Он решительно мотает головой.
– Нет. Не люблю, когда ты сердишься. Вот сейчас я вижу. Уже начинаешь сердиться, верно?
– Я тоже не люблю. И сейчас не сержусь.
– Говоришь с чувством? – вспоминает он.
– Говорю с чувством, – подтверждаю я.
– Не нравится мне Дерек, – без всякого перехода заявляет он. Лицо у него становится беспокойное, обиженное.
– Не годится так говорить, – мягко наставляю я. – И думать так не годится.
– А тебе он нравится?
– Не годится об этом спрашивать.
– Ты ж только что сказал, мне можно спрашивать, о чем захочу. А про это я тоже всегда думаю.
– Да. Спрашивать можно. Хорошо, что ты сказал так и что спросил меня. И хорошо, что я так тебе ответил. Это правильно и для тебя, и для меня. Тебе понятно? Надеюсь, это не слишком сложно, разберешься. Я не увиливаю от вопроса.
– Так что же, годится мне так говорить или не годится? Я не знаю.
– Не знаю, – покорно повторяю я. – Я и сам не уверен, что мне нравится Дерек, вернее, его состояние, то, какой он есть, а может, даже и он сам. Не уверен. Но все мы часто вынуждены мириться с тем, что нам не нравится. Вот и я тоже. С моей работой. Не знаю я покуда, как быть с Дереком. И никто мне тут не поможет.
– Я из-за него стесняюсь.
– И я.
– Мне стыдно звать к нам моих товарищей. Еще станут надо мной смеяться.

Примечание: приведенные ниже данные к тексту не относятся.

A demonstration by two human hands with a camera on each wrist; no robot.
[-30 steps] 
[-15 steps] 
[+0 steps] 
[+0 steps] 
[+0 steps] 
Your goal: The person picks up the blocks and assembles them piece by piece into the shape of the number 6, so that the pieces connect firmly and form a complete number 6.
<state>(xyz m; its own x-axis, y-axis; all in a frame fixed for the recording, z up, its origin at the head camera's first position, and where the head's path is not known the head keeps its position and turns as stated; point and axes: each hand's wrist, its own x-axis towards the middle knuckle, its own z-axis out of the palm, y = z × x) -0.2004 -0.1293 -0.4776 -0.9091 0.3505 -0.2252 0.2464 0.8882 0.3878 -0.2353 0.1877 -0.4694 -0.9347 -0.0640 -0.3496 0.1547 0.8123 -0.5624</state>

– Нам тоже. Но мы стараемся не стыдиться. Нам не должно быть стыдно. И ты постарайся не стыдиться. Это ведь не наша вина, совсем не наша, вот мы и делаем вид, что нам не стыдно. О чем еще ты хочешь спросить?
– Про деньги.
– Что именно?
– Ты ведь хочешь, чтоб я говорил тебе все, что думаю, да?
– Ты про свои карманные?
– У нас есть деньги?
– Чего ты хочешь?
– Не в том дело.
– А в чем?
– Ты мне покупаешь все, что я хочу.
– Пока.
– У нас очень много денег?
– Смотря как считать. Мы не миллионеры.
– Но нам хватает?
– Смотря как считать.
– Так нехорошо, – с упреком говорит он. – Ты шутишь. А я серьезно.
– Хватает, чтобы еще и отдавать? – по-прежнему шутливо говорю я, поддразнивая его.
– Ты и сам отдаешь деньги, – возражает он, защищаясь.
– На борьбу против рака и всякого такого. Не просто кому попало. Не каким-то ребятишкам. Я не швыряю деньги, словно они жгут мне руки, не отдаю их ребятишкам, которых даже толком не знаю.
– И против лейкемии? – спрашивает он.
– Так и знал, что ты спросишь. Хочешь, чтоб я дал?
Он пожимает плечами, почти равнодушно.
– Наверно, хорошо бы. Только не те, которые на рак.
Так и знал, что только скажу тебе про лейкемию, и ты станешь тревожиться. Зря я сказал.
– Вовсе я не тревожусь. Я еще даже не знаю, что это такое.
– А разве из-за того, чего ты не знаешь, ты не тревожишься?
– Из-за чего, например?
– Зачем же я стану тебе говорить, если ты сам не знаешь?
– Теперь я стану тревожиться. Стану теперь тревожиться, о чем это еще надо будет тревожиться, – прибавляет он с хмурым смешком.
– Очень многие как раз из-за этого и тревожатся.
– Тебе не нравится, что я раздаю деньги, – замечает он. – Ты сердишься, да?
– Ты потому их и раздаешь?
– А вот не скажу.
– А вот изволь этого не делать.
– Чего-о?
– Получишь по заднице, – весело предупреждаю я.
Я рад, что мы так свободно разговариваем друг с другом. (Я наслаждаюсь минутами, когда ему как будто хорошо со мной.)